Costa afirmou ainda que ficou assustado com os relatos dos internos a respeito das condições precárias do estabelecimento. É bastante chocante porque eles falavam que semanalmente abasteciam a piscina e água de lá era usada para banho e as vezes até para [fazer] comida. Bastante degradante a situação. Foi interditado por tempo indeterminado”, disse.
Medicamentos controlados sem receita foram apreendidos no local (Foto: Vanessa Martins/G1)
Denúncias
Um dos ex-internos do local, Leonardo Ribeiro da Silva Guimarães, de 31 anos, contou que foi levado a força da casa onde morava em Anápolis, a 55 km de Goiânia, para o local. Ele afirma que está no local há sete dias e, assim como os colegas, era ofendido pelos funcionários do centro.

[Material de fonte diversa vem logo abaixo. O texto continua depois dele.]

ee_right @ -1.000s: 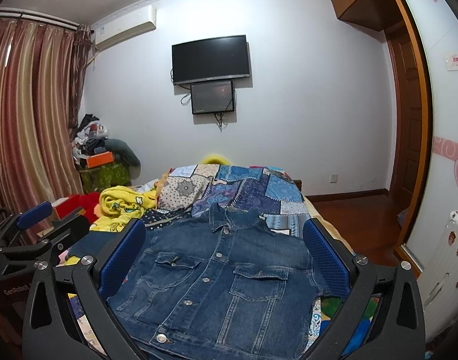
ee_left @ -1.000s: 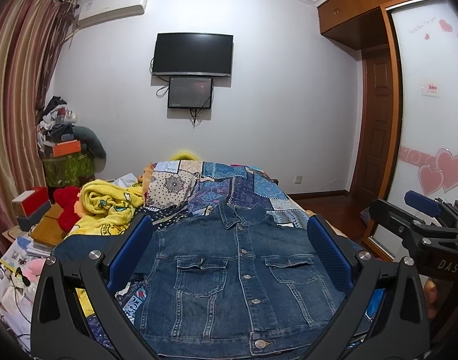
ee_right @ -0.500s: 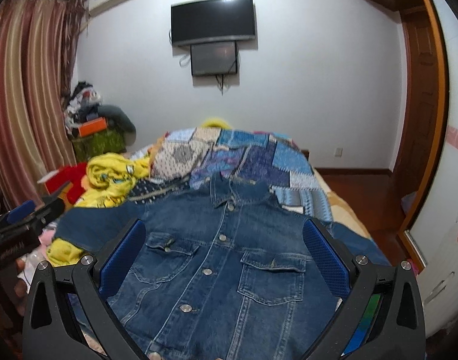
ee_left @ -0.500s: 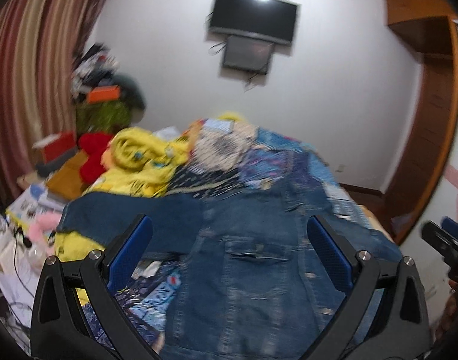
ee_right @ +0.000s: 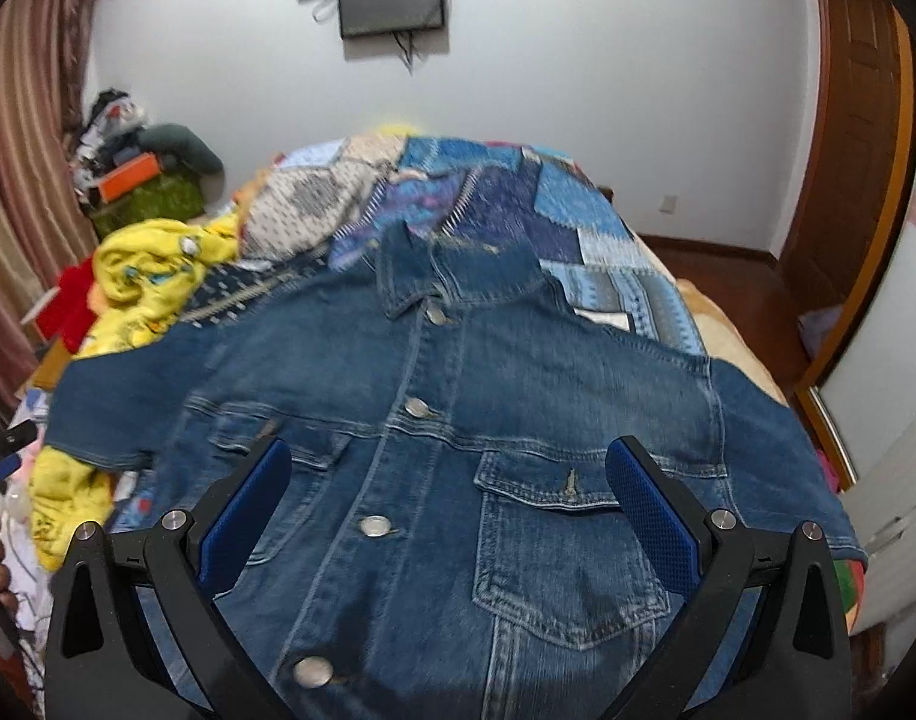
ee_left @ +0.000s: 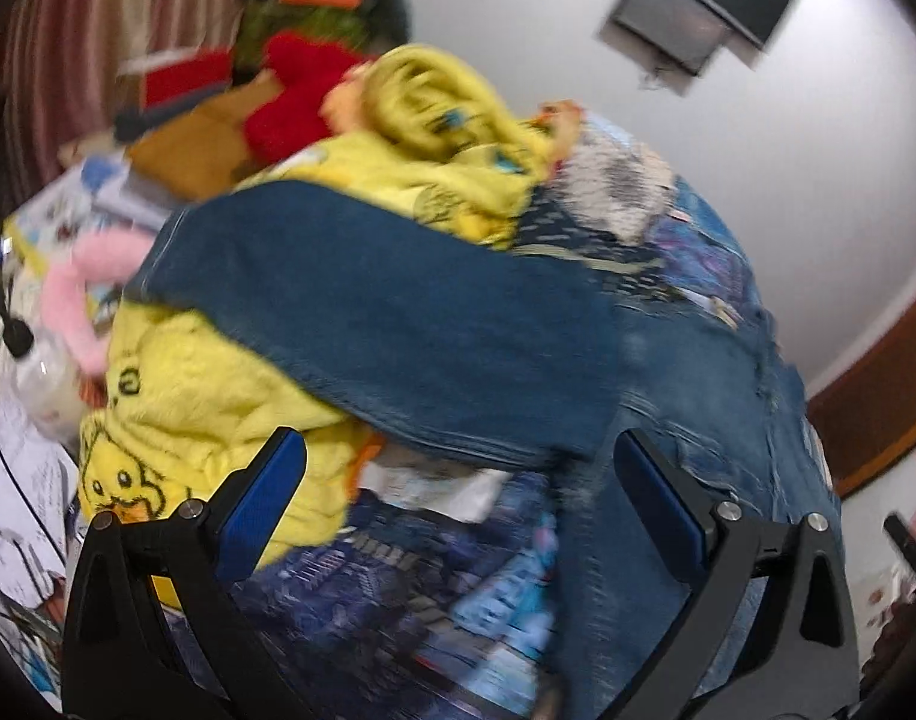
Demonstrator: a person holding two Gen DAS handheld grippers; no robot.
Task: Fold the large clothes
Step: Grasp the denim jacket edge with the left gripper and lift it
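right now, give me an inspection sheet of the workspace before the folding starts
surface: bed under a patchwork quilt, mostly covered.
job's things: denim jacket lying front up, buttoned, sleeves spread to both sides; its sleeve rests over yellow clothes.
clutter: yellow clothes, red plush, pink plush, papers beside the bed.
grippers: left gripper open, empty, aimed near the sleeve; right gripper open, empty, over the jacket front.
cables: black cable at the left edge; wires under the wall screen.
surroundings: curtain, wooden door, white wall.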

“Minha mãe solicitou o trabalho da clínica e eles me sequestraram em Anápolis e me levaram com uso de força física e remédios. Me doparam e me colocaram em cárcere privado. A gente fica preso em uma chácara e tem que seguir as regras da instituição, porque se não é dopado e alguns sofriam assédio moral”, afirmou ao G1.
Já o ex-interno Mouzar Batista, de 56 anos, relatou que era xingado constantemente no centro e não tinha condições de higiene. “A gente tomava banho e escovava os dentes com água da piscina. Para beber era uma água da cisterna, cheia de barro. Eles levavam para a gente verdura e fruta descartada de feira e a gente separava o que dava e o que não dava para comer”, denunciou.

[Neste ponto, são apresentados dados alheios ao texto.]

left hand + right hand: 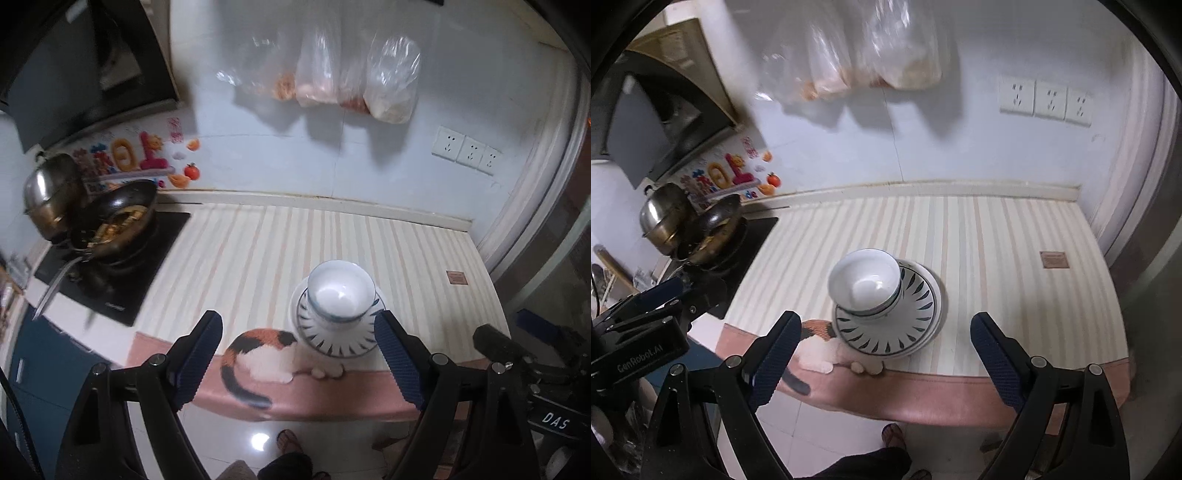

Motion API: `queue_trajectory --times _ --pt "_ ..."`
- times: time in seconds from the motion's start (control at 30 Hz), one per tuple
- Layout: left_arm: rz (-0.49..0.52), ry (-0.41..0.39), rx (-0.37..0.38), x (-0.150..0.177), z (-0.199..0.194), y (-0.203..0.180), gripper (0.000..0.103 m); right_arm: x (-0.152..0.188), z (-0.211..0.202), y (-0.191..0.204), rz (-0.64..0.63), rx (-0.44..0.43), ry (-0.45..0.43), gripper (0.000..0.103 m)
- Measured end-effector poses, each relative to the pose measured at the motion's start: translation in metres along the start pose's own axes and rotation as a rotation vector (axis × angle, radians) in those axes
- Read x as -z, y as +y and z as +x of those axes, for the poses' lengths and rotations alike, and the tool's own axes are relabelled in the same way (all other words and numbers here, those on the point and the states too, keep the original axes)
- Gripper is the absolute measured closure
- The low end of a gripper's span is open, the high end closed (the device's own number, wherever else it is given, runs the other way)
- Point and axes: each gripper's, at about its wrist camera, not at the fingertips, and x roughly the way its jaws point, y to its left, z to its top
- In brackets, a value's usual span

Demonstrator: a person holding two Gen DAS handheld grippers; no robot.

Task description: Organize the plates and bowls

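1. On the striped mat [997,258], near its front edge, we see a white bowl [864,282] stacked on patterned plates [897,332] — just beside a printed cat [264,352].
2. Our left gripper [299,354] hangs above the near edge, jaws spread wide, holding nothing.
3. Our right gripper [884,354] is likewise spread apart and empty.
4. Far left, a wok [118,221] sits on the stove [122,280] — plastic bags [351,74] hang on the wall.

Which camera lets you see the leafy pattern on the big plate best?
The right wrist view: the white plate with dark blue leaf marks lies open to the camera. In the left wrist view the white bowl covers much of it.
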Motion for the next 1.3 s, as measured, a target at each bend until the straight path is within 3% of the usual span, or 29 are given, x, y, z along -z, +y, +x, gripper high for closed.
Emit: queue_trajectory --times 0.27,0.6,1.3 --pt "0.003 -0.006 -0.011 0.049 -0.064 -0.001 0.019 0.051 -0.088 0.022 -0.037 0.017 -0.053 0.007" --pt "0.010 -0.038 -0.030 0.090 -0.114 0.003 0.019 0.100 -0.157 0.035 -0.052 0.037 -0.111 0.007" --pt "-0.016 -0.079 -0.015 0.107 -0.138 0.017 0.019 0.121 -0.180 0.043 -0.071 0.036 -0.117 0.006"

Dos 28 pacientes do centro de reabilitação, 18 estavam em cárcere (Foto: Reprodução/TV Anhanguera)
O sobrinho de um dos ex-pacientes do Centro, o comerciante Humberto Cunha, de 41 anos, conta que o tio foi levado para lá porque a família queria que ele fosse tratado. Segundo ele, os parentes pagavam R$ 1 mil por mês pelo serviço. Ao saber das irregularidades do local, ele ficou indignado.
“A gente se sente lesado porque ele está lá há 60 dias. Falamos com o dono, conhecemos a clínica, parecia que, visualmente, era clínica e não estava fora dos padrões. Para tirar o parente de onde vivia, pensei que seria bem tratado. Prometeram assistência médica, psicológica, mostraram lista de médicos de lá”, reclamou.
Defesa
Um dos donos do Centro, Gilmar Marques dos Santos, de 28 anos, explicou que o espaço existia há cerca de seis meses e negou que os internos fossem dopados ou tivessem condições de higiene ruim.

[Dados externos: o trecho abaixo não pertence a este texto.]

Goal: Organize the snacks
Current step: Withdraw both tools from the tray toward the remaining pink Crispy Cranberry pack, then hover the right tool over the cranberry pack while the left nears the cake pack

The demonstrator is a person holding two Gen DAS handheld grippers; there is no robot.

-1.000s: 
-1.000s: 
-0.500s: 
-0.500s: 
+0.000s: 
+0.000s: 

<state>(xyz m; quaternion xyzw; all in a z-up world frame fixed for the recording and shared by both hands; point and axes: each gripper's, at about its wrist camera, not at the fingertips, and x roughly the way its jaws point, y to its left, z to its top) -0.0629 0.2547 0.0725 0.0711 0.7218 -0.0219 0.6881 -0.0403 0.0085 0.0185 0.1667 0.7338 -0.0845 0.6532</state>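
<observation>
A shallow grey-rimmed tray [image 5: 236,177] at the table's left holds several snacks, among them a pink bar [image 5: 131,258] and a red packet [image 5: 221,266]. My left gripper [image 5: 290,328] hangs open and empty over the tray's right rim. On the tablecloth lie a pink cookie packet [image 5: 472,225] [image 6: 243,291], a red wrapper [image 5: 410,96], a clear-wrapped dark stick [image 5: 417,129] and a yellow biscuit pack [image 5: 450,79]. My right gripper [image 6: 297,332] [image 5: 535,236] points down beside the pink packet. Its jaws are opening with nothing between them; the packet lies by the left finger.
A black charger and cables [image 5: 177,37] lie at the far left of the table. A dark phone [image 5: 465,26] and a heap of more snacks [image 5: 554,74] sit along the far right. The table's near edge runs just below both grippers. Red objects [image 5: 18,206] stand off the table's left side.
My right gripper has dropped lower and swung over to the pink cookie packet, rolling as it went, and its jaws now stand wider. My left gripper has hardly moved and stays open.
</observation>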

“Eles não tomavam água da piscina, era de uma cisterna. Só vieram para cá os que estavam na clínica involuntariamente e os que queriam falar mal mesmo. Quem realmente buscava sair dessa vida ficou lá. Existia um médico que fazia acompanhamento mensal e os medicamentos eram todos com receita”, disse.
O proprietário afirmou ainda que as denúncias de que os internos eram buscados de forma violenta por funcionários da clínica não procedem. Ele disse ainda que estudantes de psicologia faziam o atendimento aos internos sem supervisão de um profissional e de forma voluntária.